Okay now I’m even more confused. I use a lint brush on the back of my sofa every day and it picks up a good amount of hair. I only do one swipe across the back and if it’s not full I’ll go over the top of the cushions and by then it will be. I wouldn’t bother for a few hairs here or there. Is it a matter of tolerances, differences in our descriptions, or is this the variation between Havanese? 6 months ago I’d do the same thing, but maybe twice a week, to get the same amount of hair. I vacuum the sofas every week or two weeks, but sometimes I get out the little hand vacuum and just do the back of the sofa. I’m neurotic about a lot of things but not really cleaning!


----------



## GoWithTheFlo (Oct 11, 2018)

EvaE1izabeth said:


> Okay now I’m even more confused. I use a lint brush on the back of my sofa every day and it picks up a good amount of hair. I only do one swipe across the back and if it’s not full I’ll go over the top of the cushions and by then it will be. I wouldn’t bother for a few hairs here or there. Is it a matter of tolerances, differences in our descriptions, or is this the variation between Havanese? 6 months ago I’d do the same thing, but maybe twice a week, to get the same amount of hair. I vacuum the sofas every week or two weeks, but sometimes I get out the little hand vacuum and just do the back of the sofa. I’m neurotic about a lot of things but not really cleaning!

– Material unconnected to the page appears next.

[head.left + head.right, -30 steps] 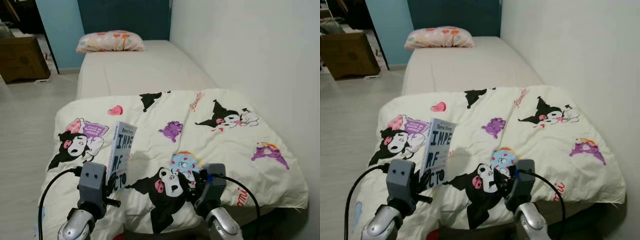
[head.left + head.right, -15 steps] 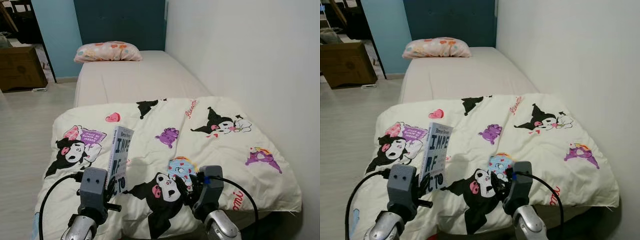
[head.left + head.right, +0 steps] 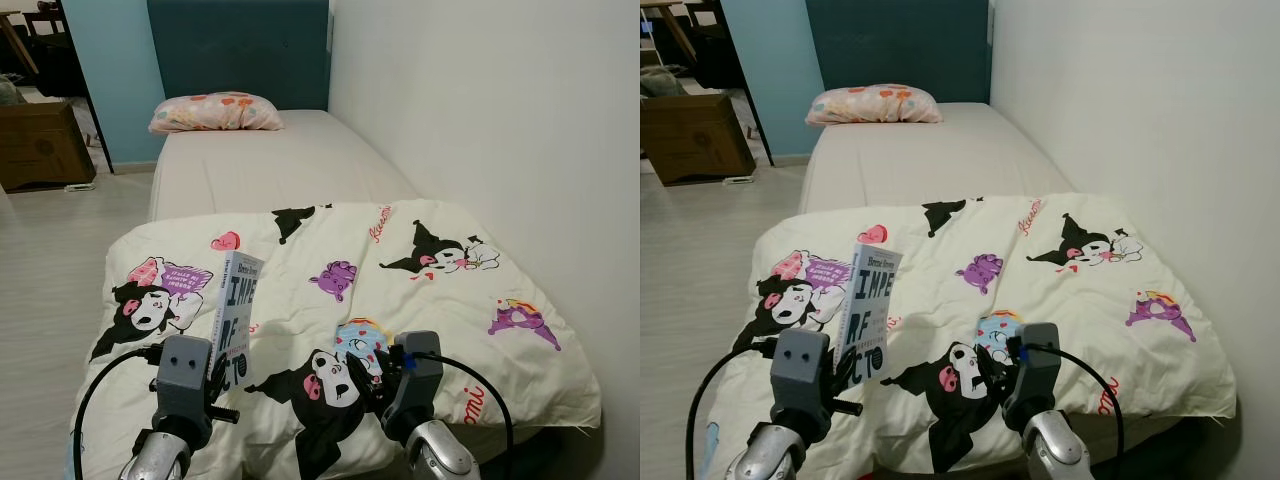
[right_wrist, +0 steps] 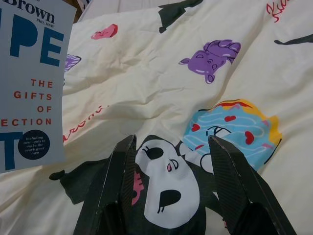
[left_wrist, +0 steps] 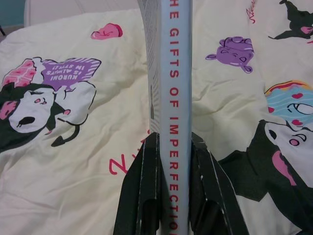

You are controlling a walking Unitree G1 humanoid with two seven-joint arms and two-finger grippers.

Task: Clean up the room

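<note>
A pale grey book (image 3: 233, 318) with dark blue title letters stands upright above the near end of the bed. My left gripper (image 5: 173, 171) is shut on the book's lower spine (image 5: 175, 112), one black finger on each side. To its right my right gripper (image 4: 171, 166) hangs open over the cartoon-print duvet (image 3: 400, 290), with nothing between its fingers. The book's cover (image 4: 29, 83) is at the edge of the right wrist view.
The bed's bare mattress (image 3: 260, 160) runs back to a patterned pillow (image 3: 214, 112) at a dark blue headboard (image 3: 240, 50). A white wall (image 3: 500, 130) lines the bed's right side. Pale floor (image 3: 50, 260) lies on the left, with a brown box (image 3: 40, 145) further back.
The camera has shifted, so the bed sits a little lower and further off in the picture. The book stays upright in my left gripper, and the right gripper stays open.
</note>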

EvaE1izabeth I will brush Flo tomorrow and you can see how much hair I get out of her if that is any help😘


----------



## EvaE1izabeth (Nov 14, 2017)

Honestly i don’t know how much of it has always been there but because I keep finding hairs in my masks I feel like I’m losing my mind....


----------



## krandall (Jun 11, 2009)

Jackie from Concrete WA said:


> I swear Willow has some seasonal shedding. Every year, about this time, I see more hair in the comb when I groom her. Noting alarming but it makes me think that she does have some seasonal hair loss going on. Nothing even to compare to my corgi though. That dog shed sooooo much. I could bush and brush and brush and it never stopped coming out. I couldn't wear anything fleece without it looking like my dog used it as a bed. So whatever hair Willow loses doesn't bother be a bit.

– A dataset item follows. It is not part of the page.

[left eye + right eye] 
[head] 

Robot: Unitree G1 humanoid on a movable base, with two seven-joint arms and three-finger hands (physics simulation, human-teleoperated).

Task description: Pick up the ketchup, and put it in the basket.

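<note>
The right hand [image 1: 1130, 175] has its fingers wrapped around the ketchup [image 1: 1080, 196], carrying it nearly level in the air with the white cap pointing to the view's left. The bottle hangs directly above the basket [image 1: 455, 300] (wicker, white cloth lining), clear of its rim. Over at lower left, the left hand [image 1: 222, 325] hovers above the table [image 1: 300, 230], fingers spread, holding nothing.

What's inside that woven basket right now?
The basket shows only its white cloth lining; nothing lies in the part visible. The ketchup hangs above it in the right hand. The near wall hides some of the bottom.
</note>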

I have a friend who breeds Corgis. She says they only shed twice a year... Jan through June and July through Dec. LOL!


----------



## ShamaMama (Jul 27, 2015)

Oh, the little Shama hairs in all of our masks! We've been teaching at a distance since November, and we're returning to in-person learning on April 6 (I get my second shot tomorrow). I am NOT looking forward to wearing masks again ... containing the little Shama hairs that I can't see but can feel!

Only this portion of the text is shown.